REPUBLIKA.CO.ID, JAKARTA -- Pemimpin de facto Myanmar Aung San Suu Kyi berharap dapat segera mengunjungi Indonesia untuk menyampaikan terima kasih atas bantuan pemerintah dan rakyat Indonesia serta menjalin kerja sama yang lebih erat. Hal tersebut disampaikan Duta Besar Myanmar untuk Indonesia Aung Htoo mengatakan di Jakarta, Senin (2/1).
Menurut Aung Htoo sejak negaranya memiliki pemerintahan baru pada Maret 2016, Presiden Htin Kyaw dan Konselor Aung San Suukyi belum mengunjungi Indonesia sebagai bagian dari tradisi ASEAN. "Presiden dan konselor kami belum pernah mengunjungi Indonesia. Jadi ini akan menjadi kunjungan pertama, bagian dari tradisi ASEAN, dan pada saat yang sama kami ingin berterima kasih atas bantuan yang telah diberikan Indonesia," kata dia.

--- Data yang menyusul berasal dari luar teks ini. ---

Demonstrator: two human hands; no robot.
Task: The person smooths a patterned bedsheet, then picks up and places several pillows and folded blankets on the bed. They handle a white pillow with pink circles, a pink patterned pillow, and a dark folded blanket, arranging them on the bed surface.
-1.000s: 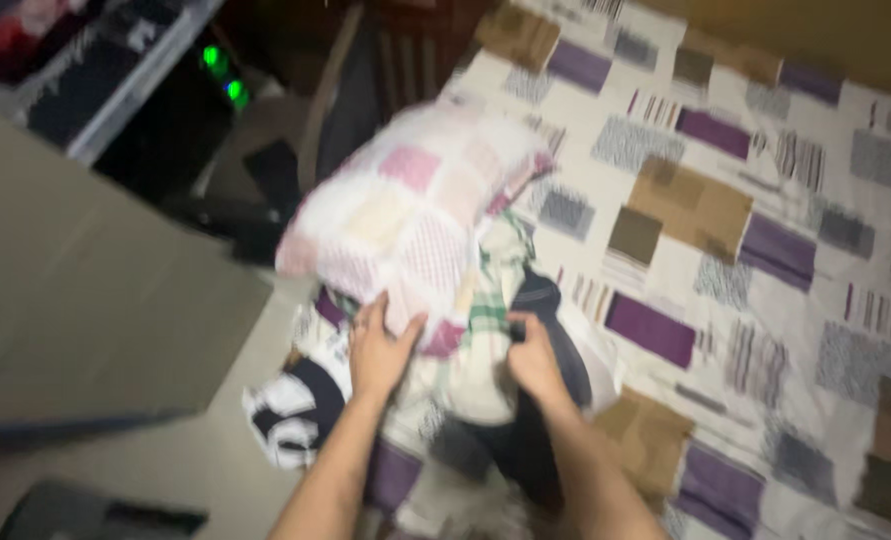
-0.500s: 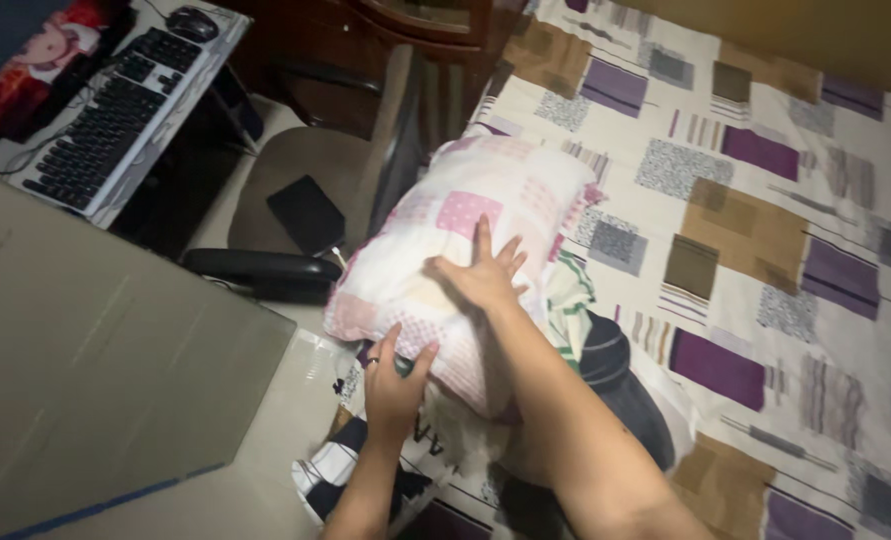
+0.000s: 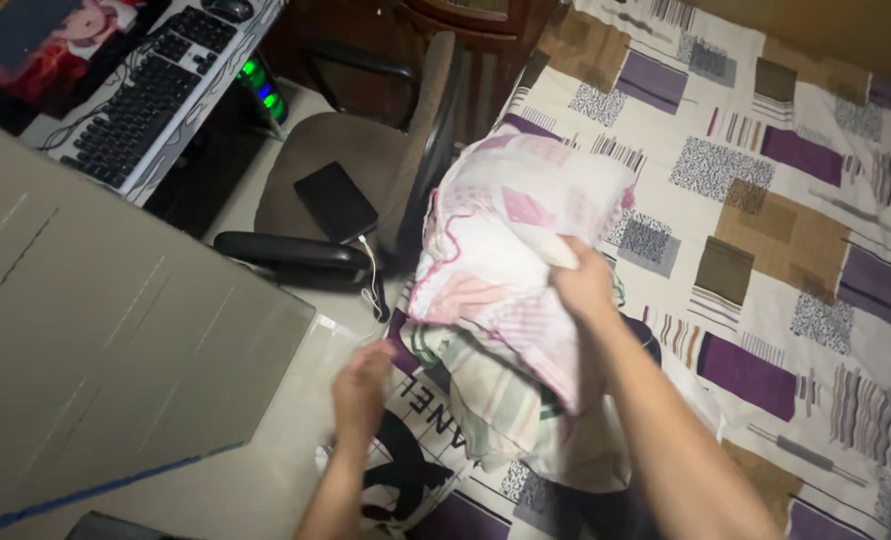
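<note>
A pink and white patchwork pillow (image 3: 505,230) is lifted at the near left edge of a bed. My right hand (image 3: 582,285) grips its right side, bunching the cover. My left hand (image 3: 360,390) hovers blurred below the pillow, beside a pile of clothes (image 3: 485,400) of checked green, white and dark fabric; I cannot tell whether it holds anything. A black and white garment (image 3: 405,465) hangs over the bed's edge under that hand.
The bed wears a bedsheet (image 3: 765,200) with purple, brown and grey patches. A swivel chair (image 3: 355,170) with a black flat device (image 3: 335,200) on its seat stands left of the bed. A keyboard (image 3: 145,95) lies on a desk at top left. A large grey panel (image 3: 95,340) fills the left.
My right hand went from lying flat on the pillow to gripping its side and lifting it. My left hand let go of the pillow's lower edge and dropped away to the left.
</note>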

Pada 29 Desember 2016, Presiden Joko Widodo telah melepas 10 kontainer bantuan kemanusiaan dari Indonesia untuk masyarakat Rakhine, Myanmar, yang terdiri atas mi instan, makanan dan susu bayi, serta pakaian.
Pemerintah baru Myanmar juga berharap kunjungan Aung San Suu Kyi dapat sekaligus meningkatkan kerja sama kedua negara, khususnya di bidang ekonomi. "Kami ingin mengundang perusahaan Indonesia, khususnya BUMN, untuk bekerja sama dengan perusahaan Myanmar," kata dia.
Sebelumnya, Aung San Suu Kyi berencana mengunjungi Indonesia pada 2 Desember 2016, namun karena krisis Rakhine dan situasi di Jakarta yang kurang kondusif,maka kedua belah pihak sepakat untuk menunda kunjungan tersebut. "Pada dasarnya, kami mengusulkan pada minggu pertama atau kedua Januari, tetapi itu (jadwal kunjungan) tergantung pada Indonesia, jika kalian siap maka kamu dapat berkunjung," kata Htoo.
Menurut Dubes Htoo, saat Menteri Luar Negeri Retno Marsudi mengunjungi Myanmar pada 6 dan 19 Desember 2016 lalu, kedua belah pihak telah membahas perihal jadwal ulang kunjungan Aung San Suu Kyi ke Indonesia, dan Menlu RI menyarankan agar kujungan dilakukan setelah 19 Januari 2017.Alasannya, pada minggu pertama hingga 19 Januari 2017, terdapat pertemuan Organisasi Kerja Sama Islam (OKI) di Rabat, Maroko.